The divine choice fell on Mirza Raja Kidarnath, the Peshkar of Akbar II. He funded the project adding twelve outer rooms each with three doors and topping the temple with a tall, pyramidal dome. He also added two red sandstone tigers with a worship bell hanging above them and a large red-sandstone trident nearby. Over the next 50 years, local Hindu merchants and bankers built additional rooms around the complex.

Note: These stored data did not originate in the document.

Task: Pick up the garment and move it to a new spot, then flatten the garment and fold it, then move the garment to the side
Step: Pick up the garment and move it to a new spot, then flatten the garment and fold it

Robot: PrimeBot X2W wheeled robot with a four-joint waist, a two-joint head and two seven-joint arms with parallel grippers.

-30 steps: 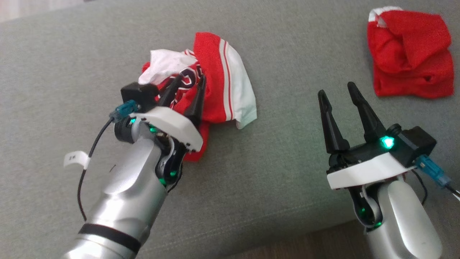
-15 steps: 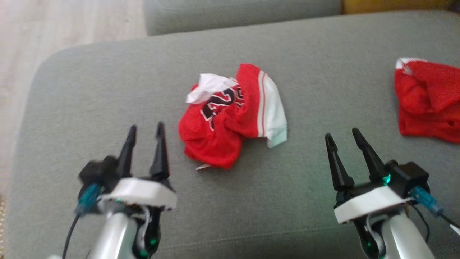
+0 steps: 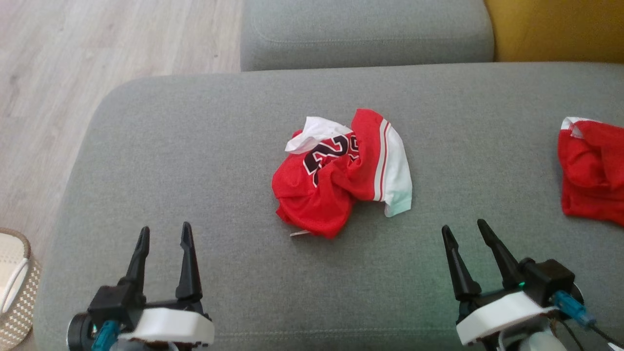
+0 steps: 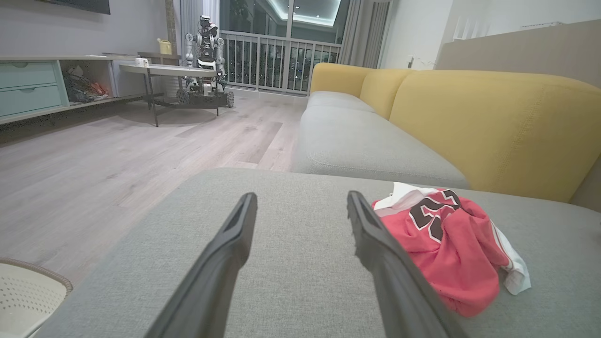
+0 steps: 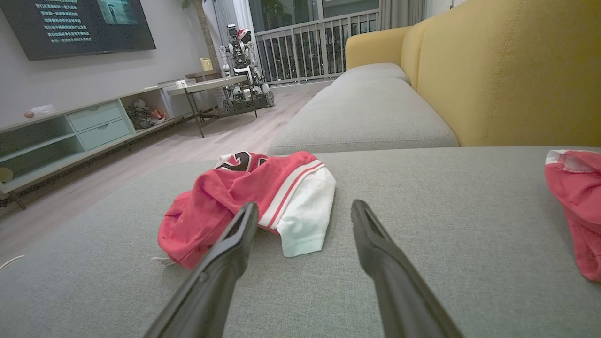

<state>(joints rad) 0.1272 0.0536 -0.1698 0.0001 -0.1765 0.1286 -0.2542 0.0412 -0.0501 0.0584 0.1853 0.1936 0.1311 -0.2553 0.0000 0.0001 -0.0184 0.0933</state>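
free: cushion (image 3: 195, 146) around garment (image 3: 336, 187) | blocks: second red garment (image 3: 590, 175) far right, basket (image 3: 19, 292) lower left

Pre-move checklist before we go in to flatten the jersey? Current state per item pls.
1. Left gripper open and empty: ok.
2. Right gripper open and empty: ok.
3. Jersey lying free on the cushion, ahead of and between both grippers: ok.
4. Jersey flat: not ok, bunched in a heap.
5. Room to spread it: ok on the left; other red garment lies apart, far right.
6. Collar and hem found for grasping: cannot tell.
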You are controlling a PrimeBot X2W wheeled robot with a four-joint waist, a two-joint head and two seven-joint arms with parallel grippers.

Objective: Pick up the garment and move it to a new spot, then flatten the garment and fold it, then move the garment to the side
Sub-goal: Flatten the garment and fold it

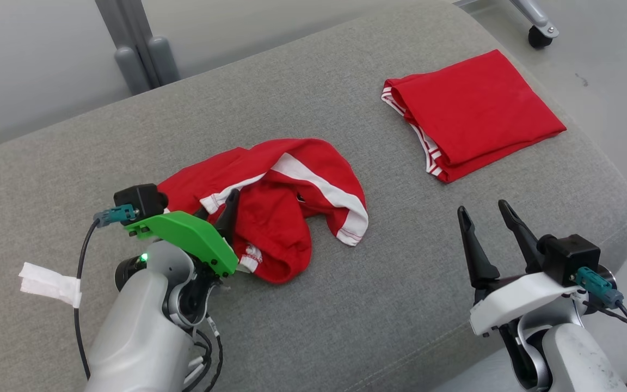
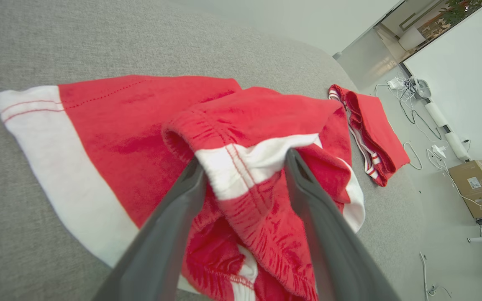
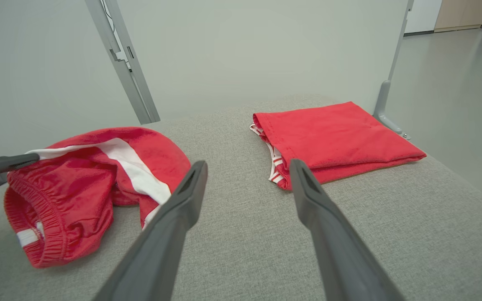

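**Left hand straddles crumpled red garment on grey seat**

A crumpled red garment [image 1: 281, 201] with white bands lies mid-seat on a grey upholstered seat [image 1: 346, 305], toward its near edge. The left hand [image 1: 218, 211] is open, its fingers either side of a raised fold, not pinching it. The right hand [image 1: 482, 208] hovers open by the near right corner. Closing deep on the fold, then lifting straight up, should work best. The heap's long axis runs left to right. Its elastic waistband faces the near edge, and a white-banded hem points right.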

According to a Hindu legend, Kalika Devi was born at the site where the temple is situated.

==Structure==
The temple architecture is believed to be in Maratha Mughal style. The temple is a massive, pyramid-shaped structure centered around a 12-sided chamber measuring approximately 24 feet (7.3 m) across, featuring smooth marble flooring and a doorway on each side. Encircling this main hall is a 9 foot wide verandah framed by 36 scalloped, arched openings. Directly opposite the east doorway on the verandah sits red sandstone pedestal with two figures and a central stone statue of Kali accompanied by a trishul (trident).The surrounding courtyard accommodates a hawan shala (fire ritual space), a sacred Neem tree and a Tulsi plant. There are small shrines of other deities like Shiva, Hanuman, Ganesha, Laxmi Narayan, Bhairon, Sita Ram.